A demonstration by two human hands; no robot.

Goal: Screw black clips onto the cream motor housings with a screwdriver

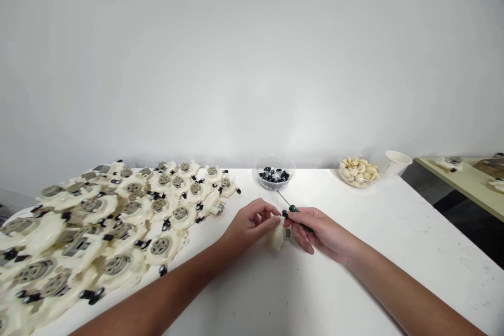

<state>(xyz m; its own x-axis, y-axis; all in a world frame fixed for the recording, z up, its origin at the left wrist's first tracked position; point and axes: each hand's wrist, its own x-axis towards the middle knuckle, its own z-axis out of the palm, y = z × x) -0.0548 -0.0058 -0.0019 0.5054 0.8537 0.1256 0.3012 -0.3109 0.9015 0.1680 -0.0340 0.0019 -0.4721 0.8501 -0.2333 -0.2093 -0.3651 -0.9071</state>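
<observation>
In my right hand [315,231] is a screwdriver [293,208] with a dark green handle. Its thin metal shaft points up and left, toward the small tub. My left hand [255,223] is closed, thumb and forefinger together at the top of a cream plastic motor housing [276,240]. That housing stands between my two hands, low over the table. A small black fitting [284,213] shows at its top, between the fingertips of both hands. My right fingers are beside the housing's grey motor end, and the palm side hides part of it.
Many similar cream housings [161,246] with grey motors and black fittings cover the table's left side. Toward the back stand a clear tub [271,185] of black fittings, a clear bowl [358,171] of cream pieces and a white cup [396,161]. Another table [464,181] is at right.
</observation>
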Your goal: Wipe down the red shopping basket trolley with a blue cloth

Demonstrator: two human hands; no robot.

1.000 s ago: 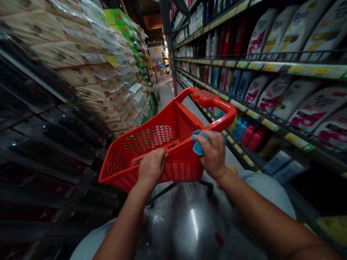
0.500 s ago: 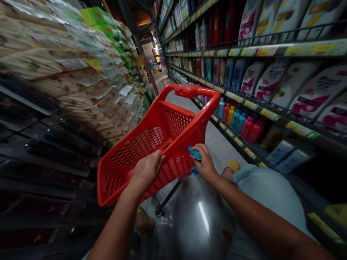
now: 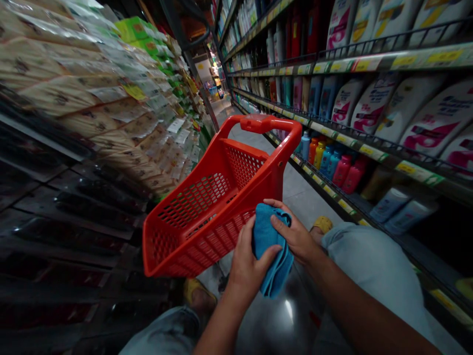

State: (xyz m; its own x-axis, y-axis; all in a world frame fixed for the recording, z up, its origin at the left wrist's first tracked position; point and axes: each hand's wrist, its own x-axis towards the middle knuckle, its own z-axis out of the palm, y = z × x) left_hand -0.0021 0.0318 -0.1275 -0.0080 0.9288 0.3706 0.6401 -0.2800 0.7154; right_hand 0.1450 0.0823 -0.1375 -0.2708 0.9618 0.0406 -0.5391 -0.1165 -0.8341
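Observation:
A folded blue cloth (image 3: 271, 246) is held between my two hands, in front of the near side of a red shopping basket cart (image 3: 207, 197). My left hand (image 3: 247, 261) grips the cloth's left side, its thumb lying across the front. On the upper right side, my right hand (image 3: 295, 234) holds the same cloth, thumb on top and fingers behind. Neither hand touches the cart's red handle (image 3: 254, 124) at the far end. The cart's basket has perforated walls, and no goods show in it.
Shelves of bottles (image 3: 345, 172) run along the right side. Stacked packages (image 3: 111, 108) rise on the left, with dark packaged goods below. My feet in yellow shoes (image 3: 323, 224) and my knees flank the grey floor (image 3: 295, 190).
My left hand has left the cart's rim and moved right onto the cloth. The cloth, earlier mostly hidden by my right hand at the cart's side, now shows as a folded bundle.

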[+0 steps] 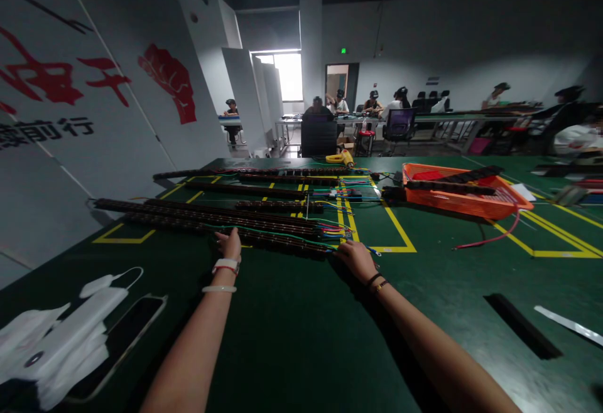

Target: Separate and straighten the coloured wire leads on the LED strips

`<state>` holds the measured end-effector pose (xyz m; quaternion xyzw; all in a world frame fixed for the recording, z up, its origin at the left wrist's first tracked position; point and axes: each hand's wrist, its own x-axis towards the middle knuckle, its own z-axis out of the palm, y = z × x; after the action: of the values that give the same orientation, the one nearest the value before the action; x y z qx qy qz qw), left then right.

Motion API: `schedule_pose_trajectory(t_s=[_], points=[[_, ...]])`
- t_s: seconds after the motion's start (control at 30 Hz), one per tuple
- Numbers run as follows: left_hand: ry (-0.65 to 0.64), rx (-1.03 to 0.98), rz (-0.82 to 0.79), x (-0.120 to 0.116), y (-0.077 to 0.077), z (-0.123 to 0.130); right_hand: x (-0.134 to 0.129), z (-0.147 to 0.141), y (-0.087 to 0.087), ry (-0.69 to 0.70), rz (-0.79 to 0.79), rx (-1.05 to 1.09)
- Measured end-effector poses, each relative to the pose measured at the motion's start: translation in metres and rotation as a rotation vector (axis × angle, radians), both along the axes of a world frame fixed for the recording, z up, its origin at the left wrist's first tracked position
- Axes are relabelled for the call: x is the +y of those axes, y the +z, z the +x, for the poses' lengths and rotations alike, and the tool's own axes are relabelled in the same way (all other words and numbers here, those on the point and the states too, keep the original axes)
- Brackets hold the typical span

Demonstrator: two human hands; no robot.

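Observation:
Several long, dark wire harnesses (264, 221) in ribbed black covering lie side by side across the green table. A thin green wire runs along the nearest one, and coloured wire ends fan out at their right. My left hand (230, 245) rests against the near edge of the bundle, its thumb and forefinger apart. At the bundle's right end, my right hand (355, 260) has its fingers closed on the end of the nearest harness. A blue wire with a ring terminal (375, 252) pokes out beside that hand. My right fingertips are partly hidden.
An orange basket (464, 206) with black pieces stands right, a yellow heat gun (342, 158) at the back. A phone (120, 344) and white device (78, 325) lie front left; a black strip (522, 325) lies right. People sit at far tables.

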<state>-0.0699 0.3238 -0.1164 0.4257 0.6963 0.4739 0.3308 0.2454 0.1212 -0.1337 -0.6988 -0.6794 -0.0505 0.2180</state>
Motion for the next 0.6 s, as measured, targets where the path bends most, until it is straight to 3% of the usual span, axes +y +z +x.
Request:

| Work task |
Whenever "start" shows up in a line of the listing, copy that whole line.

| Completed exercise |
- t_s: seconds after the motion's start (control at 30 Hz), one per tuple
- Measured end-effector poses, each relative to the pose measured at the motion's start: translation in metres and rotation as a rotation vector (axis × angle, radians), both along the axes of a world frame fixed for the recording, z up, its origin at the left wrist's first tracked position

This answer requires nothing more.